Keyakinan Covid19 tidak ada atau konspirasi perusahaan-perusahaan obat global dan tidak berbahaya memang masih membanjiri media sosial kita. 

Hoaks juga tidak kalah banyaknya. Sampai 8 Juni 2021, Satgas Covid19 menyebut ada lebih dari 8 ribu hoaks bertebaran di media sosial yang harus mereka klarifikasi. Bisa dibayangkan kalau orang yang menerima informasi itu tidak mendapatkan informasi pembanding.

Memberi informasi yang dapat dipercaya menjadi pekerjaan tidak ringan ditengah banyaknya penikmat teori konspirasi yang sedang membidik Covid19. Di satu desa kami bertemu dan berbincang dengan seorang pengajar di satu perguruan tinggi mengenai isu pertanian. Dia memakai masker tapi tidak percaya kalau Covid19 itu nyata. Kami bertanya, kenapa bapak menggunakan masker?

“Kalau pertemuan memang harus pake masker. Tapi saya tidak percaya ini covid. Banyak sudah ahli di dunia yang terbuka bilang kalau ini (Covid19) hanya konspirasi”katanya. Dia lalu memutarkan sebuah unduhan video dari youtube tentang pernyataan seorang politisi Amerika Serikat yang menyebut Covid19 adalah rekayasa. Bapak ini bahkan tidak mau tahu pandangan politik yang melatarbelakangi pandangan tokoh yang ada didalam video itu. Apalagi menelusuri rekam jejaknya.

Tapi situasi saat ini seperti yang disebut Tom Nichol sebagai bias informasi, kecenderungan hanya mencari informasi yang mendukung apa yang kita percayai. Menerima fakta hanya untuk memperkuat penjelasan yang kita sukai. Menolak data yang menentang apa yang kita percayai.

Melawan infodemik dengan memberikan informasi yang resmi dari lembaga-lembaga kredibel seperti WHO dan kementerian kesehatan, epidemolog yang memiliki rekam jejak kuat di dunia akademik dan praktik semakin penting dilakukan. Hal ini dilakukan antara lain di radio Mosintuwu 107,7 FM . Setiap hari informasi tentang ABCD covid19 disiarkan berulang, baik lewat advertorial maupun siaran langsung. Apakah ini akan berhasil mengalahkan hoaks? tentu.

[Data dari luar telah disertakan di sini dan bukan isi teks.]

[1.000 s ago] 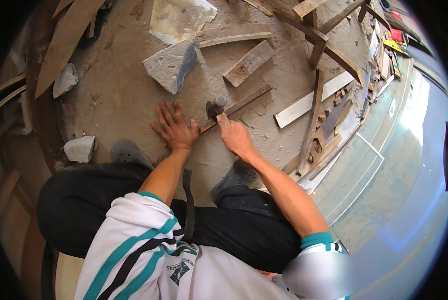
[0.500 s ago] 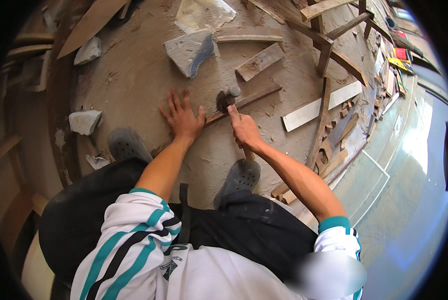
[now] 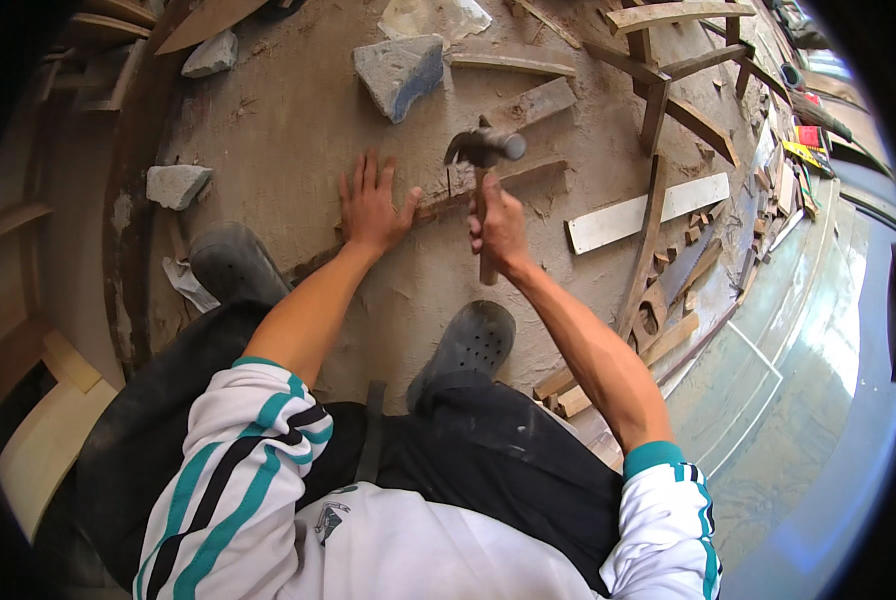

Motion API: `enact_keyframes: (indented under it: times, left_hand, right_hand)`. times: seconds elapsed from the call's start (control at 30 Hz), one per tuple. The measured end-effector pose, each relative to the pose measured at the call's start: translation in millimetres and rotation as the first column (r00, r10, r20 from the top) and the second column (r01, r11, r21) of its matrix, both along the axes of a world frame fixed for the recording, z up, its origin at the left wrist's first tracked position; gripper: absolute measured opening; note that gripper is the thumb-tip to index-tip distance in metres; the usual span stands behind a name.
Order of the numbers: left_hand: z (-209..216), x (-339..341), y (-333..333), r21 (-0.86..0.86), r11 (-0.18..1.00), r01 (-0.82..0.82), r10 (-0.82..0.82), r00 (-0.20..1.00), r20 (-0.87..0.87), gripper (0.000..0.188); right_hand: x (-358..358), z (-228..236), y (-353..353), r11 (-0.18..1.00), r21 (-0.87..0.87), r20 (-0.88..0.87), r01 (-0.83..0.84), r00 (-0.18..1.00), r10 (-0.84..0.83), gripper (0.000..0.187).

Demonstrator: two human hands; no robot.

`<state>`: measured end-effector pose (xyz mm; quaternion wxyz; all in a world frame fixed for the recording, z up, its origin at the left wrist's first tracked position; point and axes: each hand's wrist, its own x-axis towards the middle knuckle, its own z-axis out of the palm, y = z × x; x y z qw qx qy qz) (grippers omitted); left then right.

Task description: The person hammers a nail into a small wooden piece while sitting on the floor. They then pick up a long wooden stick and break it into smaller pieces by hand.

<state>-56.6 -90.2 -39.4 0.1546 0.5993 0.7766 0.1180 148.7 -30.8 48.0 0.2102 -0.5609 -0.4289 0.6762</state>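
While the hammer (image 3: 485, 149) was gripped in the right hand (image 3: 501, 226) — fingers wrapped round its handle — over the wooden strip (image 3: 439, 210) lying on the ground (image 3: 268, 140), the left hand (image 3: 374, 212) was laid across that strip, its 4 fingers spread apart, nothing grasped. If the swing were misjudged, the thumb nearby could be struck.

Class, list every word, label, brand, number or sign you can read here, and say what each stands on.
No text is readable.
Dark emblem on the white shirt: too small to read.
Red-and-yellow item, far right: any markings too small and blurred.
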Motion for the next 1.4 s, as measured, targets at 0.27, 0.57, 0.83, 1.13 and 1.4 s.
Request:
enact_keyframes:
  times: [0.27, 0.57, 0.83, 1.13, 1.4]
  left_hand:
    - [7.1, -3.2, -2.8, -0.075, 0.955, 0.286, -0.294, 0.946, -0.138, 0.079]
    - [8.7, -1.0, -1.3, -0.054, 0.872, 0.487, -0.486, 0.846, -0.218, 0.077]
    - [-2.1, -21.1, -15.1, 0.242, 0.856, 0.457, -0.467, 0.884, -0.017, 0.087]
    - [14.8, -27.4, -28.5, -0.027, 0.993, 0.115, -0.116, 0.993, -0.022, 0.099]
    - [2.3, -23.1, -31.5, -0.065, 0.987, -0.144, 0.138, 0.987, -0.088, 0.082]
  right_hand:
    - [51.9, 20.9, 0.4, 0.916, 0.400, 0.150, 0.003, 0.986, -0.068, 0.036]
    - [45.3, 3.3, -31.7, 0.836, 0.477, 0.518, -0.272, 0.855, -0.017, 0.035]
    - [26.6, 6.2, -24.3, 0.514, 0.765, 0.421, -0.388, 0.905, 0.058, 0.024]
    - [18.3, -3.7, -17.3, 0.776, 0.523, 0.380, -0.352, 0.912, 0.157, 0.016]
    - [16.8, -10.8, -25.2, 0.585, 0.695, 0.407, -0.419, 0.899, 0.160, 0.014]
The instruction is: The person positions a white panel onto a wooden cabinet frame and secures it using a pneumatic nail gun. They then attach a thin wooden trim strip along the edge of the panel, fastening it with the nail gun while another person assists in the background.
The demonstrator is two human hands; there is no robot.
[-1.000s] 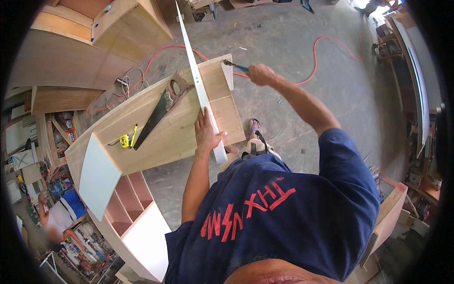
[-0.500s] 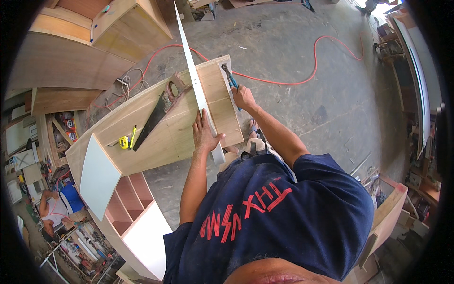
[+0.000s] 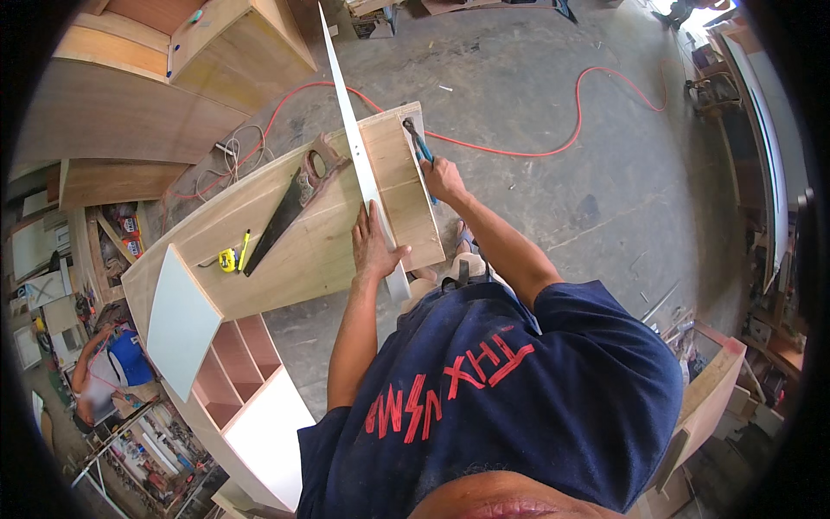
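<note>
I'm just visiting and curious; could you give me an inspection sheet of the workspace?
Surface: wooden panel with visible grain
Job's things: white strip across the panel; blue-handled tool at the panel's far right corner
Clutter: handsaw, yellow tape measure, yellow marker on the panel
Hands: left hand on the strip; right hand gripping the tool
Cables: red cord across the concrete floor; pale looped cord
Surroundings: wooden cabinet; another person at the left
</note>
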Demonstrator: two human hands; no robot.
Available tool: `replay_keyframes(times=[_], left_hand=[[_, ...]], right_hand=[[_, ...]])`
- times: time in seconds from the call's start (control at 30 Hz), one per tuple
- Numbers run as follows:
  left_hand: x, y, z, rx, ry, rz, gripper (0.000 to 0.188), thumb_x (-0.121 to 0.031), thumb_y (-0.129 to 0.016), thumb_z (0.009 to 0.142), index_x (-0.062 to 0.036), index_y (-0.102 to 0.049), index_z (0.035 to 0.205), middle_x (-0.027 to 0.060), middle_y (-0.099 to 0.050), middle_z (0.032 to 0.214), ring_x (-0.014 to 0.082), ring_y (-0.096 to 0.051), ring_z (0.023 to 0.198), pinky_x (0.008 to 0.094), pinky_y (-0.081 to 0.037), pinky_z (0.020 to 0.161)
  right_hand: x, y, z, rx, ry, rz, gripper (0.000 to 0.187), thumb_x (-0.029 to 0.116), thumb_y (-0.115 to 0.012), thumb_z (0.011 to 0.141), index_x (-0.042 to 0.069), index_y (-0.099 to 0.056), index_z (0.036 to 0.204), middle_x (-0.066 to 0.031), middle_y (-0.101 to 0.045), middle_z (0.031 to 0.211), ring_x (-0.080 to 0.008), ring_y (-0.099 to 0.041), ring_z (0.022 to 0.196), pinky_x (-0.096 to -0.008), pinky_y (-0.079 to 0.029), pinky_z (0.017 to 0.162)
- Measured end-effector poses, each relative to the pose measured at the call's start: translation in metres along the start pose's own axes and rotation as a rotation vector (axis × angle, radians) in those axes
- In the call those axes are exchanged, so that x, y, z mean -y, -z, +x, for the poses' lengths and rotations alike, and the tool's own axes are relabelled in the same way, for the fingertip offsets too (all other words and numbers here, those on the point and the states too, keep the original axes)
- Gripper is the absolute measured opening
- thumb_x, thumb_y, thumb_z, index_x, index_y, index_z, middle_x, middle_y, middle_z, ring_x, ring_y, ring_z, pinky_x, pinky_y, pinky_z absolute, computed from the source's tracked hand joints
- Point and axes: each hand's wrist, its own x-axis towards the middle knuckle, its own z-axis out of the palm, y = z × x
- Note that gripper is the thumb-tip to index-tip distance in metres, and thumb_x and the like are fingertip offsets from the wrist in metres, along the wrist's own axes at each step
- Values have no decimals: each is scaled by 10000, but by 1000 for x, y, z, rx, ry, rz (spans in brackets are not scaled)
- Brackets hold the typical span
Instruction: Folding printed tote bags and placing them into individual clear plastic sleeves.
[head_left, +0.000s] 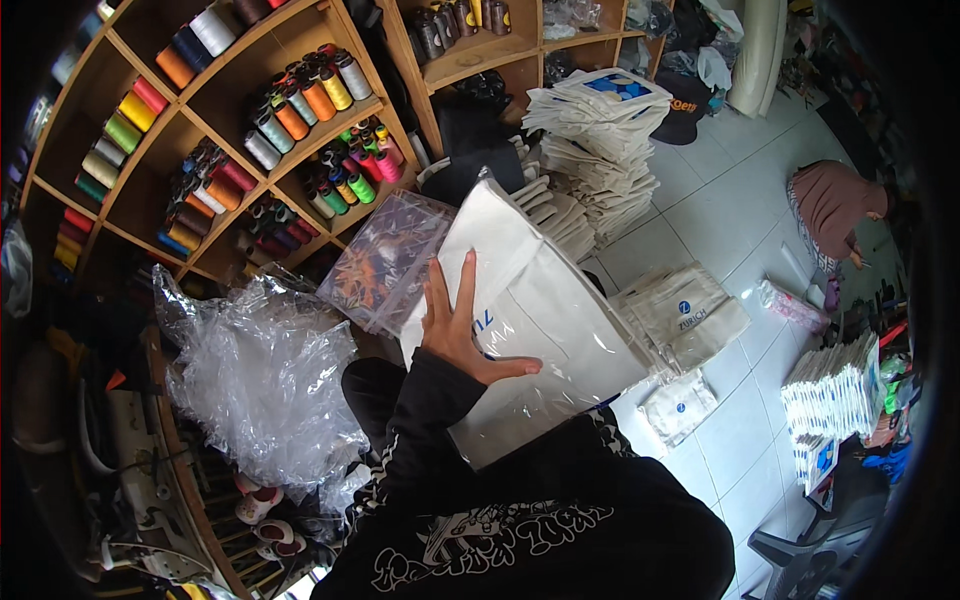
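On my lap lies a flat white cloth bag (545, 310) inside a clear plastic sleeve, tilted, with blue print partly covered by my hand. Spread over its top is my left hand (462, 335), fingers stretched and thumb out to the right, pressing on the plastic. My right hand does not show; the bag and my dark clothing cover the place where that arm would be. Left of my knee is a heap of crumpled clear plastic sleeves (265, 375). A patterned clear plastic package (385, 260) leans just beyond the bag's left edge.
Tall stacks of folded white bags (600, 150) stand ahead. Packed bags (690, 315) lie on the tiled floor to the right, near another stack (830, 390) and a dark chair (820, 545). Wooden shelves (225, 125) hold thread spools. A person (835, 210) sits at far right.
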Motion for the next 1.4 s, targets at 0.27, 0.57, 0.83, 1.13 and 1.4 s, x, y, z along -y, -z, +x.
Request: replay_keyframes(times=[0.27, 0.57, 0.83, 1.13, 1.4], left_hand=[[43, 34, 9, -224, 78, -112, 959, -380, -730, 649, -12, -184, 1346, 313, -391, 1202, 392, -417, 1122, 398, -366, 920], [88, 59, 21, -8, 282, -539, 158, -138, -569, 846, 14, -580, 888, -3, -575, 737, 30, -470, 639, 177, -365, 572], [95, 58, 16, -447, 167, -746, 139, -147, -499, 889, -20, -524, 841, -67, -470, 713, 9, -365, 647, 155, -311, 631], [68, 71, 17, -450, 40, -875, 309, -237, -465, 897, 11, -506, 1077, 52, -576, 991, 95, -491, 920, 223, -344, 835], [52, 80, 12, -471, -8, -639, 261, -220, -506, 885, 20, -569, 967, 18, -597, 881, 75, -514, 783, 217, -398, 730]], right_hand=[[5, -18, -5, 36, -35, -25, 476, 389, -344, 923, 25, -404, 1224, -117, -479, 1187, -190, -474, 1062, -291, -365, 911], [7, -55, -12, 86, -55, -45, 486, 396, -346, 923, 9, -426, 1205, -121, -507, 1154, -184, -488, 1040, -274, -368, 902], [32, -107, 2, 172, -45, -110, 497, 403, -347, 922, -6, -446, 1188, -125, -532, 1124, -178, -501, 1021, -259, -370, 895], [56, -189, 0, -99, 356, -1371, 378, 314, -478, 894, 75, -414, 608, 59, -340, 548, -44, -311, 521, -242, -253, 477], [58, -207, 5, 70, 550, -1220, 322, 272, -494, 878, 28, -489, 669, 48, -415, 560, -41, -341, 540, -231, -268, 489]])
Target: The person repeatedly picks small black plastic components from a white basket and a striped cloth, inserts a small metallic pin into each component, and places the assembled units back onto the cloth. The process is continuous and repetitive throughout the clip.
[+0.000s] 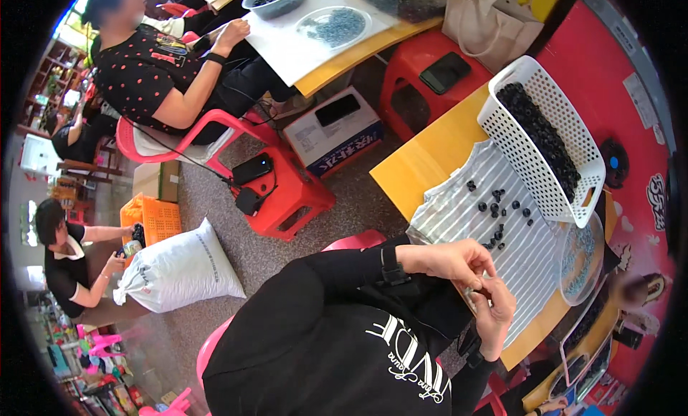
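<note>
My left hand (pixel 459 263) and my right hand (pixel 496 312) meet over the near edge of the table. Thumbs and fingers are pinched together at the fingertips. Between them shows a speck of something small and pale green (pixel 470 290), too small to name. Just beyond the hands, loose small black round parts (pixel 494 208) lie scattered on a grey-and-white striped cloth (pixel 527 273). A white perforated basket (pixel 584 208) holds many more such black parts. Beside it sits a clear round dish (pixel 573 290) with small blue-green pieces inside.
Bare yellow tabletop (pixel 423 169) shows past the cloth. A red stool (pixel 287 201) carries a black device with a cable. Another red stool (pixel 408 93) bears a phone. A stuffed white sack (pixel 190 273) lies on the floor beside an orange crate (pixel 161 219). Other people sit nearby.
</note>
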A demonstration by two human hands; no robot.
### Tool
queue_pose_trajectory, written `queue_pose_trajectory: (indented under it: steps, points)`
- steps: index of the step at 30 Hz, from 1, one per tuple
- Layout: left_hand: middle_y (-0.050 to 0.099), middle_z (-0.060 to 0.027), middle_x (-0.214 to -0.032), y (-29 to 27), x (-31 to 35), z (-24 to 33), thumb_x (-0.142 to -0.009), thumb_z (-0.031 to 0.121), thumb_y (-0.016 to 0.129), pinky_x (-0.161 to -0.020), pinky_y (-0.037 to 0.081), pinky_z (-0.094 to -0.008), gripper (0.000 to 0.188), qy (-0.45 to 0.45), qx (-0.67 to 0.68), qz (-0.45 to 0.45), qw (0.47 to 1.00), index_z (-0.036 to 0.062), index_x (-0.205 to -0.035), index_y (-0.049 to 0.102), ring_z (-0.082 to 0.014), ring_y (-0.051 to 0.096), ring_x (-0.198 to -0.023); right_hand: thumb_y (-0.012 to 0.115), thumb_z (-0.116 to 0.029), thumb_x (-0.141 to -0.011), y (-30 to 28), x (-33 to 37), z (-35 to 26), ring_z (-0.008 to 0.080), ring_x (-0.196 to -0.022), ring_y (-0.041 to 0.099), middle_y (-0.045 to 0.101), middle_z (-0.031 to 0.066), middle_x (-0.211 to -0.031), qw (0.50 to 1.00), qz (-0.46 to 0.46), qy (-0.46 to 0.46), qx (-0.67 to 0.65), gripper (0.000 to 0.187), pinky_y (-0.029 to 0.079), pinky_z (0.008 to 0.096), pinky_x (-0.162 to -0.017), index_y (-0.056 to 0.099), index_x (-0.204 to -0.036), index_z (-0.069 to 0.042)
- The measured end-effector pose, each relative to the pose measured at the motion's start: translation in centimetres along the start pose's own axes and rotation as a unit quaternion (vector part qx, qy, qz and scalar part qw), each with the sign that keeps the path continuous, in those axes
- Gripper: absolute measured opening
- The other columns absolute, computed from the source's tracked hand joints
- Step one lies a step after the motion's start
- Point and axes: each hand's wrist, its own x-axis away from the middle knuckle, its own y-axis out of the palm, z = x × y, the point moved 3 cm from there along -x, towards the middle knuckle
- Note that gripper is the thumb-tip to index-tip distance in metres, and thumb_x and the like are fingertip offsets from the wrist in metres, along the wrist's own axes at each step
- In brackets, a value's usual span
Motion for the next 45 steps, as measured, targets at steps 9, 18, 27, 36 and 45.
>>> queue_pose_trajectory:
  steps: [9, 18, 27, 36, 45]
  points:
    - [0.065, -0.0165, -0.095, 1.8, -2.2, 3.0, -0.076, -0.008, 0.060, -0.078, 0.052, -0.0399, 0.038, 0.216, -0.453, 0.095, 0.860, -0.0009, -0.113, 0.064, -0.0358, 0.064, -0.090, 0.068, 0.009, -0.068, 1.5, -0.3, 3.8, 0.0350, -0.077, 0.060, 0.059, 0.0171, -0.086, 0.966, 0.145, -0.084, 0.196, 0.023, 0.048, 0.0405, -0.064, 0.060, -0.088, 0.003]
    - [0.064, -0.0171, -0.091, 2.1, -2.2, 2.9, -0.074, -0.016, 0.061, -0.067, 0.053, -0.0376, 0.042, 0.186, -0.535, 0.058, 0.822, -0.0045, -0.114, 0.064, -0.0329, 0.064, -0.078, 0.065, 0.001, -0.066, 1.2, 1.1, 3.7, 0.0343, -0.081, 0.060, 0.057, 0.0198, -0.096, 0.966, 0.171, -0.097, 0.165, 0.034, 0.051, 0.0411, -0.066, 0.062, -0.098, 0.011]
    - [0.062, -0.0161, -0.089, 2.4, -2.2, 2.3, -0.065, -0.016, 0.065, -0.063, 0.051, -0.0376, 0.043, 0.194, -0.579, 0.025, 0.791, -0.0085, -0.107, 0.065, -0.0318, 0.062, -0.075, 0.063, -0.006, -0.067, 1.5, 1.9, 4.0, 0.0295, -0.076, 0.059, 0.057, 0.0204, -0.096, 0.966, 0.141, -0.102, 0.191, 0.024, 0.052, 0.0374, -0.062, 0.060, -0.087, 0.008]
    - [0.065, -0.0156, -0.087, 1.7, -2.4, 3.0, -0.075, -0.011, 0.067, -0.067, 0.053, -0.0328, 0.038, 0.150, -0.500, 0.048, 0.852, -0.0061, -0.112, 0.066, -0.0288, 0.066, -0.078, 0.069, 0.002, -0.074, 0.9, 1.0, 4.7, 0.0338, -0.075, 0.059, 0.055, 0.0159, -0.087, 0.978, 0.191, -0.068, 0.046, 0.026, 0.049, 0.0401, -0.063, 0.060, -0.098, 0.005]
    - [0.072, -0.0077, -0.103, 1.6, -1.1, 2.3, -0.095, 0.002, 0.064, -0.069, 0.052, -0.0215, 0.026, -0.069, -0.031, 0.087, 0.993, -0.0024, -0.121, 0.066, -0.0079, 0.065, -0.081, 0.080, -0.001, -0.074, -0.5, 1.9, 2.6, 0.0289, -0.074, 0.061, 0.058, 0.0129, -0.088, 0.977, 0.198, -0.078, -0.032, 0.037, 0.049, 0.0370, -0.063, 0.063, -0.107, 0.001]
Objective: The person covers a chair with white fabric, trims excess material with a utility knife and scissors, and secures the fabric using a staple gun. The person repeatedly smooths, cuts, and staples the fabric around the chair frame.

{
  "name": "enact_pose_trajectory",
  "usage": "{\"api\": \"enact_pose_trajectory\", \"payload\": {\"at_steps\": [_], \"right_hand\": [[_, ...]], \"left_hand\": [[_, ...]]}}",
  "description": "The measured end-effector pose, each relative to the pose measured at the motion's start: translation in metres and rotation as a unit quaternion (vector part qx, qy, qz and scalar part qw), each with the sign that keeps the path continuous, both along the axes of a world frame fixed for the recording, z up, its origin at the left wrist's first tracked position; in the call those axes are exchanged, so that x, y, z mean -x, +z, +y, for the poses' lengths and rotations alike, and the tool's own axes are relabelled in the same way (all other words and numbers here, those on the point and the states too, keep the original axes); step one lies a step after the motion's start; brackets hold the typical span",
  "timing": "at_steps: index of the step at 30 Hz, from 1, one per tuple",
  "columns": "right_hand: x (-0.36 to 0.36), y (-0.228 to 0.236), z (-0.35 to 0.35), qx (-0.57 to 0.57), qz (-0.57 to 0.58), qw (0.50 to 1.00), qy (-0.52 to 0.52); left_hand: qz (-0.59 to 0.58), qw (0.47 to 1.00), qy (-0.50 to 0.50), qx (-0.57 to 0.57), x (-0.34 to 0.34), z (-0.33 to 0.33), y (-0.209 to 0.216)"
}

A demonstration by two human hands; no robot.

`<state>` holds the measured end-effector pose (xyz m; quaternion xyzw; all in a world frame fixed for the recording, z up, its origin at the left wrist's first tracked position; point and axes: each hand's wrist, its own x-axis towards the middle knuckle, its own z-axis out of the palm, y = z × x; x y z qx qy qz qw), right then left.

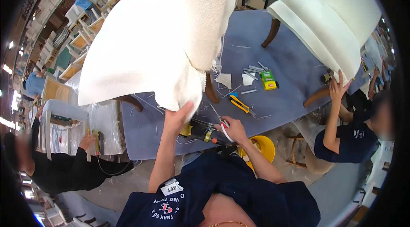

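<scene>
- The cream upholstered chair (pixel 132 47) fills the upper left and upper centre of the frame, its dark wooden legs (pixel 211 89) showing below the cloth.
- A loose flap of cream fabric (pixel 181 92) hangs at its near corner, at the centre of the frame, with a frayed edge on the right.
- The person's left grip (pixel 177 119), just below centre, is clamped on the bottom of this flap.
- The right grip (pixel 234 130), right of it, is closed around the red-and-white handles of the scissors (pixel 225 128); the blades point up and left, and whether they are parted cannot be told.
- On the blue surface (pixel 286 98), right of centre, lie a yellow utility knife (pixel 239 104), a green-and-yellow box (pixel 268 81), grey strips (pixel 255 69) beside it and scattered thread.
- A yellow bucket (pixel 267 148) stands at lower right of centre, below the surface's edge.
- At upper right is a second cream chair (pixel 311 24), its lower corner touched by a co-worker's hand (pixel 338 86).
</scene>
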<state>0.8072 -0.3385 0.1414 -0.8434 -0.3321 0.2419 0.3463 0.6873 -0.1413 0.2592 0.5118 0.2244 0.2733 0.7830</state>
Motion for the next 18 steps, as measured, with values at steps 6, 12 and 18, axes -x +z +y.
{"api": "enact_pose_trajectory", "payload": {"at_steps": [6, 12, 18], "right_hand": [[-0.028, -0.094, -0.015, 0.121, -0.038, 0.991, -0.034], [-0.027, -0.142, -0.016, 0.037, -0.043, 0.998, -0.026], [-0.029, -0.13, -0.024, 0.055, 0.048, 0.997, -0.022]], "left_hand": [[0.081, 0.917, -0.189, -0.342, -0.026, -0.019, -0.04], [-0.098, 0.99, 0.019, -0.103, -0.05, 0.0, -0.082], [-0.097, 0.973, 0.092, -0.189, -0.062, -0.007, -0.043]]}}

Tetapi tidak serta merta. media ini setidaknya memberi kesempatan pendengarnya mendapatkan data dan informasi terverifikasi sebagai pembanding.

Kita perlu semakin banyak orang yang peduli, agar kematian yang semakin banyak tidak sekedar angka, tapi runtuhnya kemanusiaan kita. Karena tidak peduli, karena infodemik.